Coates shares experiences attending the black university, Howard; and visiting civil war battlefields, Chicago and Paris; and how the experiences in these places has affected his life view and understanding of tribalism. I didn’t find much sense of hope for the future, just terrible hopelessness in a situation that is so unjust. I have to pray that we, as a society and as individuals, can find ways to correct this and bring our black fellow citizens into “the dream” or better yet allow them to achieve their own dreams!

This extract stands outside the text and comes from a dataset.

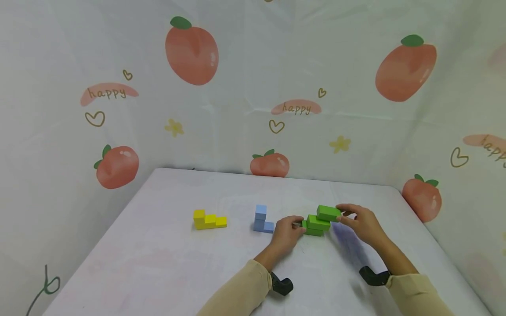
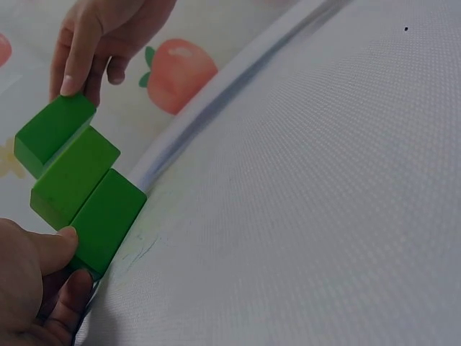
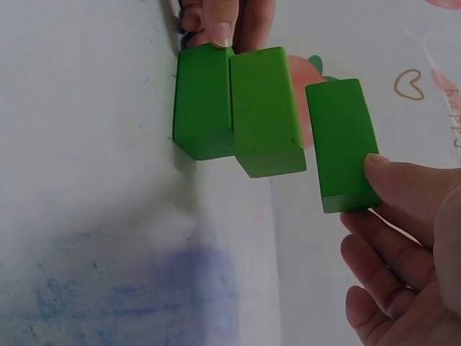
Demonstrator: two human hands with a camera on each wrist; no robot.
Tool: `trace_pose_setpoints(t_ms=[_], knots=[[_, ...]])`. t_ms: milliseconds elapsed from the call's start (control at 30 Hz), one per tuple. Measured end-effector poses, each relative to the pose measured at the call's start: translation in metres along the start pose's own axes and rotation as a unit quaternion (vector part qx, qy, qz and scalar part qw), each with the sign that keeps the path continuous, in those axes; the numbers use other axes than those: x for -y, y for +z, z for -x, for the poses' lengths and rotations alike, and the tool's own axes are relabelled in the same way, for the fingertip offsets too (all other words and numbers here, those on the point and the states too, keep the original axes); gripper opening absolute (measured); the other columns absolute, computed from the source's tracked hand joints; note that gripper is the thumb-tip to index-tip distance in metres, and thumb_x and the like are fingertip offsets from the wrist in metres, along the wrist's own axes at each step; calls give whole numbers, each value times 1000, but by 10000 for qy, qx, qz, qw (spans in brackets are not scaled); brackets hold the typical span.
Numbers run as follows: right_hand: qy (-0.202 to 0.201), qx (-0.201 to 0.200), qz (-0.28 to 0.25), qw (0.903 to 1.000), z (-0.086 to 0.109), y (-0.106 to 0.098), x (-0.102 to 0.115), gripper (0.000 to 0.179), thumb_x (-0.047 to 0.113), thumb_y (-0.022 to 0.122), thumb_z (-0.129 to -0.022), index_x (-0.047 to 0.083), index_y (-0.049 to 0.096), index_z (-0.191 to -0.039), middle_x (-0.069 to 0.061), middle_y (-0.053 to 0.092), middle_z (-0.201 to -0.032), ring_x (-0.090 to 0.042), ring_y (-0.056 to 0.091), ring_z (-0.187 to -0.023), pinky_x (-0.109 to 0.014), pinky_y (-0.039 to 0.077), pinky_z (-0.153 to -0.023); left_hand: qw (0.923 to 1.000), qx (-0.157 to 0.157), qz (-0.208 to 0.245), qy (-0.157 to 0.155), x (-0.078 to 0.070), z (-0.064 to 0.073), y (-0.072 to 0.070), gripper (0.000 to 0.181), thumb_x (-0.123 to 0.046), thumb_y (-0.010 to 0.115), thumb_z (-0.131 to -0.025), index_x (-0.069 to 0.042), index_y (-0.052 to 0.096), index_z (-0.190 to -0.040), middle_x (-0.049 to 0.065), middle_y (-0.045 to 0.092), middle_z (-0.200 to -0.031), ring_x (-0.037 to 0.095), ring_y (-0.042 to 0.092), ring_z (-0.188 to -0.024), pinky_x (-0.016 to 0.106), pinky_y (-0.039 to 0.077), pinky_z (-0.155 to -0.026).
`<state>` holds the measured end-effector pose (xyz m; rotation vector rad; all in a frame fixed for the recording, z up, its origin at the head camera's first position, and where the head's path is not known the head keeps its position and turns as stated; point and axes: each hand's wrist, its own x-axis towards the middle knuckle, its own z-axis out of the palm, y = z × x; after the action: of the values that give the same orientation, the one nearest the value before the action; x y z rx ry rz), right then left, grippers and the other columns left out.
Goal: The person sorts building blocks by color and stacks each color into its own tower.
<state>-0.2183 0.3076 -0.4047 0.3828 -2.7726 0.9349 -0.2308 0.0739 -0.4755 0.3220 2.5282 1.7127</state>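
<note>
In the head view my right hand [image 1: 359, 223] pinches a green block [image 1: 329, 213] by its right end, between thumb and fingers. A narrow gap, clearest in the right wrist view, separates this block [image 3: 342, 140] from the middle green block [image 3: 268, 108]. The middle one rests on a bottom green block [image 2: 108, 220], shifted a little to the right. At the stack's left end, my left hand [image 1: 286, 235] grips the bottom block, its thumb on the near side. Some of the left fingers are hidden behind the block.
Left of the left hand stands an L-shaped group of light blue blocks [image 1: 259, 219]. Farther left are yellow blocks [image 1: 204, 220] stepping down to the right. All are on a white table [image 1: 158, 263], backed by a fruit-printed curtain [image 1: 237, 109].
</note>
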Motion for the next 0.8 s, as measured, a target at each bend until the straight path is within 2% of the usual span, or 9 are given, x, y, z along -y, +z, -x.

One of my church groups read this book and discussed it in three sessions. Unfortunately, none of the African-Americans who my attend church were able to join our discussions, each having job responsibilities that made that impossible. I would like to hear their personal responses to Coates and to find what their dreams are. Do they personally sense more hope than Coates or might they write a similar letter to their children?
Coates talks a lot about Prince Jones and his life which was snuffed out despite a life of meaning and contribution. “Prince was not killed by a single officer so much as he was murdered by his country and all the fears that have marked it from birth” (p. 78). “The truth is that the police reflect America in all of its will and fear….the product of democratic will…” (p. 78).
Coates explains that black parents feel the need to be really strict with their children and tend to beat them, feeling “better me than the police,” knowing that the children they love so dearly, “come to us endangered” (p. 82).
It is a really disturbing book and, I think, full of truth. The big question, which we as individuals and society need to figure out is how do we move beyond where we find ourselves now. Do we have to let the past dictate our future or can we move forward so that all of us are fully included in “we the people”?
Previously, I had read America’s Original Sin by Jim Wallis. That also is an excellent book and one I also highly recommend, but it was intellectual. This book was a personal, gut wrenching book.